-- Your objective --
Some of the lines below need repeating. Reproduce exactly those between the lines holding "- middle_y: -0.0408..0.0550" and "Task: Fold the", inclusive.

-- Data block --

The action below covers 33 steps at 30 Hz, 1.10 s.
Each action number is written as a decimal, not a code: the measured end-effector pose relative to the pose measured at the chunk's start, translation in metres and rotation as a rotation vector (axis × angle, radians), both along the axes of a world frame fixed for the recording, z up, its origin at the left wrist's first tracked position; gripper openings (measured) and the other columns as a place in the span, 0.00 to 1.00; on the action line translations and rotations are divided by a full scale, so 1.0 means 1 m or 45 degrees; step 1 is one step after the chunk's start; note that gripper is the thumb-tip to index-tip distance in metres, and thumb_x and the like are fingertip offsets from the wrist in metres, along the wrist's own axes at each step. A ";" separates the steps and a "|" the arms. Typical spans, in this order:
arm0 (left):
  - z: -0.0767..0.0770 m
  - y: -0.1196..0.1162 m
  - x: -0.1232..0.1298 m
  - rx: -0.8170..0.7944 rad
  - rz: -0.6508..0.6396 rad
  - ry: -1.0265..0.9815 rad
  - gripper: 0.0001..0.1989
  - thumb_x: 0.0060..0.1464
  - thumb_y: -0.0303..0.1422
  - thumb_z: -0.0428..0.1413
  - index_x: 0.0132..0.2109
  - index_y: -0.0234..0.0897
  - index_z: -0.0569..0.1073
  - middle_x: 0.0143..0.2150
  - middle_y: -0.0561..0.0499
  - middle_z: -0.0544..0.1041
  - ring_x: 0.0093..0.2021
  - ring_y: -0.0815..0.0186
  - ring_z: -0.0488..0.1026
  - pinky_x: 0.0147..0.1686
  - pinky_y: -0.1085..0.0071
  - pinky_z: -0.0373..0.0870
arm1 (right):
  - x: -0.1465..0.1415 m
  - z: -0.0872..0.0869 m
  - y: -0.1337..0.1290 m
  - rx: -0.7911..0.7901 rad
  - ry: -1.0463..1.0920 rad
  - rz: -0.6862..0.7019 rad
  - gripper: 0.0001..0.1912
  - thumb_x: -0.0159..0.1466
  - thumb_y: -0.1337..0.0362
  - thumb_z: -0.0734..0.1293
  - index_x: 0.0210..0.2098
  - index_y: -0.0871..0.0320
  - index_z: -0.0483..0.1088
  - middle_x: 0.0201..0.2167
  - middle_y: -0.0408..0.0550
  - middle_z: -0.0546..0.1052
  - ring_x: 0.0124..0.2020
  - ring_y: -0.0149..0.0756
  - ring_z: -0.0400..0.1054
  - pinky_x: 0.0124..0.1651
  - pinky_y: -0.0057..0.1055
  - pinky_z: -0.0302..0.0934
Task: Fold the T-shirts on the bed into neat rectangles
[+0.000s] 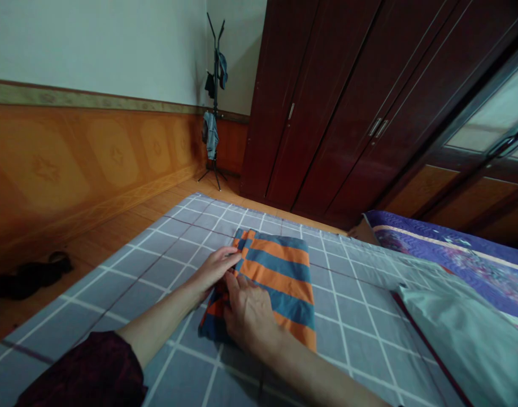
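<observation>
A folded cloth (279, 263) with orange and blue-grey stripes lies flat on the grey checked bed sheet (360, 305). It looks like a garment, though its exact kind is hard to make out. At the cloth's left edge, my left hand (220, 263) has its fingers closed on the fabric near the upper corner. Just below it, my right hand (250, 311) is laid over the left part of the cloth, its fingers bent and pressed to the fabric. The fingertips of the right hand are partly hidden, and the cloth beneath that hand is bunched and darker.
A pale green pillow (466, 322) lies to the right, with a purple patterned bedding piece (445, 243) beyond it. A dark red wardrobe (318, 113) stands behind the bed. A coat rack (215, 96) is in the corner, and a black item (25, 277) lies on the floor.
</observation>
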<state>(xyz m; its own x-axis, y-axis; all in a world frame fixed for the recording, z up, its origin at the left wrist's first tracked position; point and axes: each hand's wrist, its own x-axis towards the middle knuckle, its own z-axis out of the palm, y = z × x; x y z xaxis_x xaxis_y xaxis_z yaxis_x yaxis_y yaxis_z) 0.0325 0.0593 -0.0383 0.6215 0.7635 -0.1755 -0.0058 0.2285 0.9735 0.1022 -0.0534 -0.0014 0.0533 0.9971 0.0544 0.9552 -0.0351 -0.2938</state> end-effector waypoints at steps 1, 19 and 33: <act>-0.002 0.000 0.001 0.034 -0.004 -0.002 0.24 0.47 0.43 0.60 0.48 0.32 0.68 0.34 0.49 0.77 0.33 0.66 0.74 0.33 0.73 0.67 | -0.001 -0.004 -0.006 0.021 -0.023 0.012 0.24 0.54 0.74 0.60 0.51 0.64 0.64 0.43 0.57 0.74 0.41 0.44 0.69 0.42 0.37 0.64; 0.015 -0.010 -0.002 -0.174 -0.243 -0.080 0.38 0.35 0.22 0.56 0.58 0.35 0.62 0.52 0.44 0.72 0.49 0.59 0.71 0.45 0.69 0.67 | 0.008 0.000 -0.020 0.316 0.470 -0.010 0.17 0.51 0.78 0.58 0.34 0.58 0.72 0.35 0.48 0.75 0.35 0.33 0.68 0.38 0.26 0.58; 0.009 0.001 0.008 0.050 -0.201 0.030 0.42 0.35 0.19 0.53 0.62 0.39 0.60 0.56 0.46 0.70 0.50 0.60 0.71 0.43 0.73 0.68 | -0.004 -0.025 -0.020 0.268 0.423 0.065 0.16 0.51 0.79 0.58 0.33 0.58 0.70 0.30 0.46 0.72 0.31 0.33 0.66 0.34 0.26 0.56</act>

-- Answer to the problem --
  - middle_y: -0.0408..0.0550
  - middle_z: -0.0546..0.1052
  - ring_x: 0.0124..0.2020
  - ring_y: -0.0149..0.0756
  - ring_z: -0.0400..0.1054
  - pinky_x: 0.0124..0.1651
  - pinky_y: -0.0057..0.1055
  - pinky_z: -0.0302..0.0934
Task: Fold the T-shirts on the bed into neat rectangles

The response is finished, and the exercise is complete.